Depuis peu, un article sur la circularité figure dans la Constitution du canton de Zurich, et la ville a adopté une stratégie appropriée avec « Circular Zürich ». Comment en est-on arrivé là ? Qu’est-ce que cela implique dans la réalité ? Et que peuvent faire la ville et le canton pour réussir leur transition vers l’économie circulaire ?
Les médias répètent à l’envi que «la Suisse est championne du monde du recyclage». Il est vrai qu’ici, par rapport aux autres pays, le taux de récupération dépasse la moyenne. Plus de la moitié des déchets urbains sont collectés séparément, puis recyclés. Un taux qui peine pourtant à masquer la quantité gigantesque de déchets: selon l’Office fédéral de l’environnement (OFEV), «presque aucun autre pays au monde ne génère autant de déchets urbains par habitant». Cela explique probablement pourquoi, malgré ses bonnes notes en matière de recyclage, la Suisse est plutôt mal classée dans le «Circularity Gap Report» publié récemment par l’association Circular Economy Switzerland (CES) et par la société d’audit et de conseil Deloitte.

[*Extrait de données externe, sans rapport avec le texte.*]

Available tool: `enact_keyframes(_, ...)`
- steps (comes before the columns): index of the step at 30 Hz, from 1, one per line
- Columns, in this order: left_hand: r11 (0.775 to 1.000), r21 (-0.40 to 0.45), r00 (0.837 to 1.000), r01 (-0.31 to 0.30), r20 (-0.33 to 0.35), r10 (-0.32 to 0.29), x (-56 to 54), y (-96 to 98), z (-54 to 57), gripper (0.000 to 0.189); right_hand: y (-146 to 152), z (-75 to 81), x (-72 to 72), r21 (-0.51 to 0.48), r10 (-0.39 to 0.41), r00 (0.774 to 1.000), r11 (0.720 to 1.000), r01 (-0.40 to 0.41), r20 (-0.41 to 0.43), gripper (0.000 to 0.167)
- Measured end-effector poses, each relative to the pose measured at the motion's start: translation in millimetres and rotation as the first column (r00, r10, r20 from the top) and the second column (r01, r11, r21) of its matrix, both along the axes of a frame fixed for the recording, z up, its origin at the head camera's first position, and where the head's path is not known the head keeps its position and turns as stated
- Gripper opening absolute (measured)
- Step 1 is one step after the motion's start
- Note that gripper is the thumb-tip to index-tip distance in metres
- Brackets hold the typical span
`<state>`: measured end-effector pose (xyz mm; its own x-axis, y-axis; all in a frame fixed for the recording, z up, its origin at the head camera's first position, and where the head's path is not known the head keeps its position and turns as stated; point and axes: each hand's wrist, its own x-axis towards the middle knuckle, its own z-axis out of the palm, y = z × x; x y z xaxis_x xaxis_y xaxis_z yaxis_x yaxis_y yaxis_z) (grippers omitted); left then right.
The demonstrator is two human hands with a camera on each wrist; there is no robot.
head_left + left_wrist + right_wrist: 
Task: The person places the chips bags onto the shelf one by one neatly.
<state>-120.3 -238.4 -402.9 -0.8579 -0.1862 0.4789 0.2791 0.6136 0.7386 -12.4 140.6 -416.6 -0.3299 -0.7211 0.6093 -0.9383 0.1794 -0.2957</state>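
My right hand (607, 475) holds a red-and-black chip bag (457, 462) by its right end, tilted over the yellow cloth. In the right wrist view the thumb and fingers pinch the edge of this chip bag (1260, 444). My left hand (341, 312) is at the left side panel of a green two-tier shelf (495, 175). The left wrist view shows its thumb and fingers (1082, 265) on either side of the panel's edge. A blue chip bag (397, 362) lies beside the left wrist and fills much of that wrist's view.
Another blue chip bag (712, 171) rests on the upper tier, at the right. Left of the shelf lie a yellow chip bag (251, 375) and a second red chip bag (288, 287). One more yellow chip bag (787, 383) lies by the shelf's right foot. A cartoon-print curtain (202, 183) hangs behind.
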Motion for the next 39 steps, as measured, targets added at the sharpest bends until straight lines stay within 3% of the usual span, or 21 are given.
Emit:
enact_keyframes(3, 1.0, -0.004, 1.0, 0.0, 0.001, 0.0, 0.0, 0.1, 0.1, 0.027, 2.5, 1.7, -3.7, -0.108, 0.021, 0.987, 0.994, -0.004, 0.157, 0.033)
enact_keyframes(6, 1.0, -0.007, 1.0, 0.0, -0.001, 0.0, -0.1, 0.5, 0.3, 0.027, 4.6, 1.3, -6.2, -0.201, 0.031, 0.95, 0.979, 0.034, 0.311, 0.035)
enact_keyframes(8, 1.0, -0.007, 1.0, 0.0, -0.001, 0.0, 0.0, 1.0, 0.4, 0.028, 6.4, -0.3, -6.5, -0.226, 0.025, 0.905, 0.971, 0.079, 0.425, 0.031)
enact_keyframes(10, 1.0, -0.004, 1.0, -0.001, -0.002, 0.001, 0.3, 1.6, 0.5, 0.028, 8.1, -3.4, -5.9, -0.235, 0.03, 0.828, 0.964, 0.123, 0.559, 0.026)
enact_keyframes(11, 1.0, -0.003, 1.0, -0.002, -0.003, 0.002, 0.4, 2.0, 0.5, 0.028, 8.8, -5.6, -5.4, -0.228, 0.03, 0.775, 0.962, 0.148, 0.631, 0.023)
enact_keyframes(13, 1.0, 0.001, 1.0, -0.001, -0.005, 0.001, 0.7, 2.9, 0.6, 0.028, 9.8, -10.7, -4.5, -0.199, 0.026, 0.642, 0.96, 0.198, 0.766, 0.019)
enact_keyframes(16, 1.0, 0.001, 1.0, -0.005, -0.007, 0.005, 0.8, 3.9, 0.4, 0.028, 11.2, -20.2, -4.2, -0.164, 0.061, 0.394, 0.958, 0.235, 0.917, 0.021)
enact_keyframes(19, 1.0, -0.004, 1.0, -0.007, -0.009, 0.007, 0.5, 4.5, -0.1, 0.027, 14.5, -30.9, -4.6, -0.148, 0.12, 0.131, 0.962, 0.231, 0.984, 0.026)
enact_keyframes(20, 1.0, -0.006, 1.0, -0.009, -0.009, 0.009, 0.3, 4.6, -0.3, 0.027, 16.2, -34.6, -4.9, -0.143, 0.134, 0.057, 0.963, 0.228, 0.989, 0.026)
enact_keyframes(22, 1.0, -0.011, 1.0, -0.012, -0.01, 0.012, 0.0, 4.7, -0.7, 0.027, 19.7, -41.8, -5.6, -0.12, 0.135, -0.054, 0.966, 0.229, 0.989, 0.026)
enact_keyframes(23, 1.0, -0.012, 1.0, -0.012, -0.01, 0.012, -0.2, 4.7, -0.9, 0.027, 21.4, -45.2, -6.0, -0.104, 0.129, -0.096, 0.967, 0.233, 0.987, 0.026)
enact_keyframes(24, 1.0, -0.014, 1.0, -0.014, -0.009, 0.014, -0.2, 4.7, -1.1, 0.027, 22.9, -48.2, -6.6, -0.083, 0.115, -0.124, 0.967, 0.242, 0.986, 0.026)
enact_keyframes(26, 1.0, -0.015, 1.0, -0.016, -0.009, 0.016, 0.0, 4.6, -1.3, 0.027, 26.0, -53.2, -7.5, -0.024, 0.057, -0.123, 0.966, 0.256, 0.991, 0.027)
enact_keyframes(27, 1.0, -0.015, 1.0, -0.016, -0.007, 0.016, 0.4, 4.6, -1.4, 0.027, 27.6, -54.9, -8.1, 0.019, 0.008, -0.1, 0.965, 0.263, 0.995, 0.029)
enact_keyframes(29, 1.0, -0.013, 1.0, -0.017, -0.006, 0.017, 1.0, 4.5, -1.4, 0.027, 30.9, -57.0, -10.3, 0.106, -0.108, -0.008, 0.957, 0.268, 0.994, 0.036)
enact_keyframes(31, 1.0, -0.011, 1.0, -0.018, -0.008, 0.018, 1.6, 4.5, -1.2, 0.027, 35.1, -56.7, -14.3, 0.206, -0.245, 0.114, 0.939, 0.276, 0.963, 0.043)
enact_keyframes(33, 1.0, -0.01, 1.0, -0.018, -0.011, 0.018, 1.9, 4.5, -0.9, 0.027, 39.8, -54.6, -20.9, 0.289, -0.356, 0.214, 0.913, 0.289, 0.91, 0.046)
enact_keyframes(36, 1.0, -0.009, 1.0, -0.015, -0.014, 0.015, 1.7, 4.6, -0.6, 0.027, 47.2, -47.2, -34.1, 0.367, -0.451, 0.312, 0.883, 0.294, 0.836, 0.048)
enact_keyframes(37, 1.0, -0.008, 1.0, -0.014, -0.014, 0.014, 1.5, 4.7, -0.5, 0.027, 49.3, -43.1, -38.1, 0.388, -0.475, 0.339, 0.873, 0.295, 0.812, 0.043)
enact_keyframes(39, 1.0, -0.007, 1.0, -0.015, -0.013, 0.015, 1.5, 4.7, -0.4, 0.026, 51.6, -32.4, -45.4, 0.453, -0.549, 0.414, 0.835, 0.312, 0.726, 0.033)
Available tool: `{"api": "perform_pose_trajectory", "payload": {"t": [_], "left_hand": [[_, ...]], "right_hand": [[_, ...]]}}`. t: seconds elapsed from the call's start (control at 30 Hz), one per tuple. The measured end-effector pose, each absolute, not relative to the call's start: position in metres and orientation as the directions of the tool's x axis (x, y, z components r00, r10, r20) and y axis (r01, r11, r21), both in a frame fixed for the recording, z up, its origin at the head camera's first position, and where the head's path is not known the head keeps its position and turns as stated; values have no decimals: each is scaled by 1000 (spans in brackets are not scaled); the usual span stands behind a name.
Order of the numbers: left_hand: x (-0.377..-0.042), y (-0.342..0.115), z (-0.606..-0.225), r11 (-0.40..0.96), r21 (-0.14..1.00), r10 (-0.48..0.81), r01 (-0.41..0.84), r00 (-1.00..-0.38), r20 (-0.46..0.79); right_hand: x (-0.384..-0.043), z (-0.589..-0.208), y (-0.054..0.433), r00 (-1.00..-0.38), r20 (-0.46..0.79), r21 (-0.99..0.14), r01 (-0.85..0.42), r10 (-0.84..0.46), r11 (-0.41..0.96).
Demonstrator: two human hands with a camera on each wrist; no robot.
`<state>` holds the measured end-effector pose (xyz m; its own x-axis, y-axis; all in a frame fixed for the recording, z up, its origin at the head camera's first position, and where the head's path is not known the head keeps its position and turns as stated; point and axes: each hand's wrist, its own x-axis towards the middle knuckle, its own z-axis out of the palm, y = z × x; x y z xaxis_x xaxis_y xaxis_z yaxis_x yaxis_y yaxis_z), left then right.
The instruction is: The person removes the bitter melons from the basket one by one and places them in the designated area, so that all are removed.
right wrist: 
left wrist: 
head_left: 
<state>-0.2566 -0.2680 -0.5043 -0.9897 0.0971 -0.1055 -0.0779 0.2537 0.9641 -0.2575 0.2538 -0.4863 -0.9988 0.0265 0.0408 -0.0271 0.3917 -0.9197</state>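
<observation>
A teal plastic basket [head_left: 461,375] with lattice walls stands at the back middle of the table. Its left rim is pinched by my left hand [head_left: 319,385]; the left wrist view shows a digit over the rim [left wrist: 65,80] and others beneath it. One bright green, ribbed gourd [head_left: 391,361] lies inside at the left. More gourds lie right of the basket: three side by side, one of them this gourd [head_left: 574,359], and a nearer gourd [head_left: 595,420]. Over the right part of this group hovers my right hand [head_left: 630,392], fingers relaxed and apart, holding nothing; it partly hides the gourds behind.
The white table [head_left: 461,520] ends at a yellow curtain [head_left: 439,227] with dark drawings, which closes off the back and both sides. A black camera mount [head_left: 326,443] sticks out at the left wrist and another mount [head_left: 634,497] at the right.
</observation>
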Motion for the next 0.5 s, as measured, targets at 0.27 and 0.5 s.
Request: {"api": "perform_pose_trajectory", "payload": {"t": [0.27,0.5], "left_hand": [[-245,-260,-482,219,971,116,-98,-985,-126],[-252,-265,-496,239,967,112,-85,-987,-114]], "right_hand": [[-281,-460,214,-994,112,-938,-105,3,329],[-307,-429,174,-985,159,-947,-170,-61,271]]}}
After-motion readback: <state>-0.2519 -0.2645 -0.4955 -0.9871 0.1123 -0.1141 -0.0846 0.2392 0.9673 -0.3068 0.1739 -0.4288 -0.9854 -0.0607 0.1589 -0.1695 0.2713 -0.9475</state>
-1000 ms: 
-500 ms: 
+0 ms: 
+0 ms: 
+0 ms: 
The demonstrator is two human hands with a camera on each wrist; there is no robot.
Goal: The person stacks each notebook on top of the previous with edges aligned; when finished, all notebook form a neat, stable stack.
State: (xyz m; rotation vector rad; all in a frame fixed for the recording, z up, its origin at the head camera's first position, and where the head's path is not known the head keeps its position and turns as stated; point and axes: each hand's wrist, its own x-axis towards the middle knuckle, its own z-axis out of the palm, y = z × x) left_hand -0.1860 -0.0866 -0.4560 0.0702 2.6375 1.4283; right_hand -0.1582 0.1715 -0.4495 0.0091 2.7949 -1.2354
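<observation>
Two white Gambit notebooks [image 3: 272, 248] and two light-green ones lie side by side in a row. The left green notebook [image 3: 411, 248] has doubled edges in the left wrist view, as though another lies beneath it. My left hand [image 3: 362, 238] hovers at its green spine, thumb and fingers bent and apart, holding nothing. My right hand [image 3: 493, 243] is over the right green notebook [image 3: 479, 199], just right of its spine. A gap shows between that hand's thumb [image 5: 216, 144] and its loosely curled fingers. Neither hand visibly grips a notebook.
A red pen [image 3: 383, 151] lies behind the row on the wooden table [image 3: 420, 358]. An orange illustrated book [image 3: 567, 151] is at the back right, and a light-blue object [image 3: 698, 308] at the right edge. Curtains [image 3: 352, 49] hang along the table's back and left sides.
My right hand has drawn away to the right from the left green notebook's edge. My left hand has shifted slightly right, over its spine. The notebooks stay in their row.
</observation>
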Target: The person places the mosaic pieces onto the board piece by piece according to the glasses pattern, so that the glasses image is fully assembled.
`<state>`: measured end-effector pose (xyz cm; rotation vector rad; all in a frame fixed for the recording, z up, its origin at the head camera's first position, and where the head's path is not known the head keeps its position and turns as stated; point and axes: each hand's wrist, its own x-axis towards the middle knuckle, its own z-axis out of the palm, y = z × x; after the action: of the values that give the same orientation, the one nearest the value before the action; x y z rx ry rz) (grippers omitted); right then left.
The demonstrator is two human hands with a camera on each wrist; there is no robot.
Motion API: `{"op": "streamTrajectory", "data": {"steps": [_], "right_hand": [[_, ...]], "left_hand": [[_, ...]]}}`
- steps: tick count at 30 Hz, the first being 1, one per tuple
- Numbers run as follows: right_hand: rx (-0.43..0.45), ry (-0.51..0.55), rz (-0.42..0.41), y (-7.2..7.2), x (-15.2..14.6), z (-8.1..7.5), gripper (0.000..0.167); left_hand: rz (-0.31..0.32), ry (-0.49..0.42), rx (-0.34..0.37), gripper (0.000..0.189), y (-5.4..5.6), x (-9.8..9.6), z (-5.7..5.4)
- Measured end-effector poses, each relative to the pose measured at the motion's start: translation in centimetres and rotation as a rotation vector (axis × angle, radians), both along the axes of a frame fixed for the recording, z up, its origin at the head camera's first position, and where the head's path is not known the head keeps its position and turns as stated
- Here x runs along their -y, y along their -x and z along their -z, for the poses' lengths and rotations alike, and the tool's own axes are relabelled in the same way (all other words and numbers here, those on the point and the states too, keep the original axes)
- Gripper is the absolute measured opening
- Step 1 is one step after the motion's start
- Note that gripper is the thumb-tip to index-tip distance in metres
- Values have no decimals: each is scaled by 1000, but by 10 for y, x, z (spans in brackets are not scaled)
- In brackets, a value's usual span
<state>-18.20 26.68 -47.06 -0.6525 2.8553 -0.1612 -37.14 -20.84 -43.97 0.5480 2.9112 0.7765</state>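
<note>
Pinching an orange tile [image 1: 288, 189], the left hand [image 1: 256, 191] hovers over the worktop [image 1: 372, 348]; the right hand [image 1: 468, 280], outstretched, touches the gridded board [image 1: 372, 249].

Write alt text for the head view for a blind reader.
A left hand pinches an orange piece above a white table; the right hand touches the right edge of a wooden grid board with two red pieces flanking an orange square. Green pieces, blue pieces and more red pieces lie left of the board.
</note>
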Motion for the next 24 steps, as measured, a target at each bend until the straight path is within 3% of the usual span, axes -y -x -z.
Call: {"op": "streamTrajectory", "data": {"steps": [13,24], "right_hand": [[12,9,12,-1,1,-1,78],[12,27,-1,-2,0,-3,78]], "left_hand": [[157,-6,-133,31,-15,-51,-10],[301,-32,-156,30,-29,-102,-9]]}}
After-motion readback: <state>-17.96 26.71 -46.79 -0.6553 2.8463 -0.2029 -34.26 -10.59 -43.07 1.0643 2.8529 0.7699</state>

Les matières premières, si peu réutilisées
Le rapport chiffre la consommation totale de matières premières en Suisse et calcule la proportion de matières premières primaires. Il prend aussi en compte les ressources contenues dans les marchandises fabriquées à l’étranger et importées. Selon le rapport, la consommation de matières premières dans notre pays atteint 19 tonnes par personne et par an. La moyenne mondiale est de 11,9 tonnes, et le niveau supportable à long terme par la planète se situe entre 5 et 8 tonnes. La part de matières premières primaires dans la consommation totale en Suisse s’élève à 93,1 pour cent. Autrement dit, les matières premières circulaires ou réutilisées ne représentent que 6,9 pour cent, alors que la moyenne mondiale est de 7,2. Selon le rapport, si chaque personne sur Terre vivait comme l’Helvète moyenne, nous aurions besoin des ressources de près de 2,75 planètes.
Voilà précisément ce que veut changer l’économie circulaire. Elle vise à réorganiser l’économie et la société afin de ramener la consommation de matières premières primaires dans les limites planétaires. Les produits et matériaux doivent rester en circulation aussi longtemps que possible. Sachant que 70 pour cent des émissions mondiales de gaz à effet de serre (GES) proviennent du traitement et de l’utilisation de matières premières primaires, on comprend que l’économie circulaire serait en outre un moyen efficace d’atteindre les objectifs de l’Accord de Paris sur le climat.
Au-delà du recyclage
Les descriptions détaillées du fonctionnement de l’économie circulaire abondent, et toutes s’accordent au moins sur ces trois actions: réduire, ralentir, boucler les flux de ressources et d’énergie. «Réduire» implique de produire les marchandises avec un minimum de matière et d’énergie, les deux devant en outre être respectueuses de l’environnement. «Ralentir» veut dire qu’il faut pouvoir utiliser les objets le plus longtemps possible, donc être en mesure de les réparer et reconditionner. Leur conception doit faciliter cela. «Boucler» signifie que les biens sont facilement revalorisables et qu’en fin de vie, rien ne doit empêcher leur recyclage ou leur biodégradation.
L’économie circulaire est manifestement bien éloignée de l’économie linéaire aujourd’hui dominante. Cette dernière repose sur l’extraction de matières premières et sur la fabrication de produits destinés à être vendus, utilisés, puis jetés. Il est important de relever que la circularité va bien au-delà du simple recyclage. «C’est l’un des malentendus les plus courants», confirme Kathrin Fuchs, co-directrice de la plate-forme CES. Une économie circulaire exige non pas une révolution, mais une transformation – parfois en profondeur – de l’économie et de la société. Pas besoin de réinventer le système économique de A à Z, mais on ne peut pas non plus se contenter d’utiliser du béton recyclé dans les nouvelles constructions et d’apporter sagement ses canettes en aluminium à la déchetterie chaque semaine.